▶ [EXERCISE PROMPT] Only the text should come through, so restate the listing exactly and drop its images.

——

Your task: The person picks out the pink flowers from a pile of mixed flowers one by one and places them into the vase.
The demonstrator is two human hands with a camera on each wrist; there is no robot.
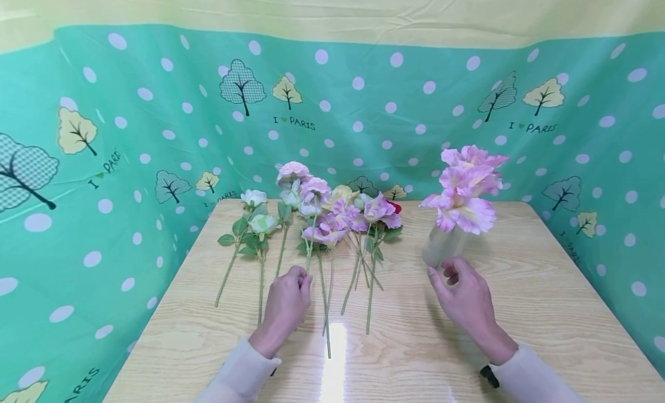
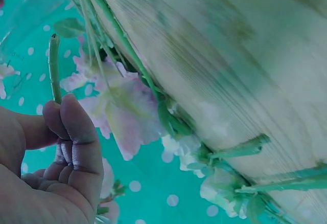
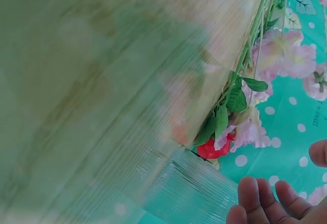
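Left hand [image 1: 287,298] pinches a pink flower [image 1: 314,190] by its stem [image 2: 54,70], above the table [image 1: 405,351].
Other flowers [image 1: 263,224] lie toward the far edge; right hand [image 1: 466,296], thumb and fingertips apart, is by the vase [image 1: 439,250] toward the far right corner, perhaps touching.

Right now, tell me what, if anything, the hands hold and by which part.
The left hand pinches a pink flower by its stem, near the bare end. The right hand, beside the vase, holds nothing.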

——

▶ [WRITTEN SOLUTION]
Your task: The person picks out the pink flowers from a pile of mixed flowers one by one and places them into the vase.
The demonstrator is two human hands with a camera on each wrist; there is no robot.
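Left hand [image 1: 287,298] pinches a pink flower [image 1: 314,190] by its stem [image 2: 54,70], above the table [image 1: 405,351].
Other flowers [image 1: 263,224] lie toward the far edge; right hand [image 1: 466,296], thumb and fingertips apart, is by the vase [image 1: 439,250] toward the far right corner, perhaps touching.

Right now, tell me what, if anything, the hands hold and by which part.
The left hand pinches a pink flower by its stem, near the bare end. The right hand, beside the vase, holds nothing.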

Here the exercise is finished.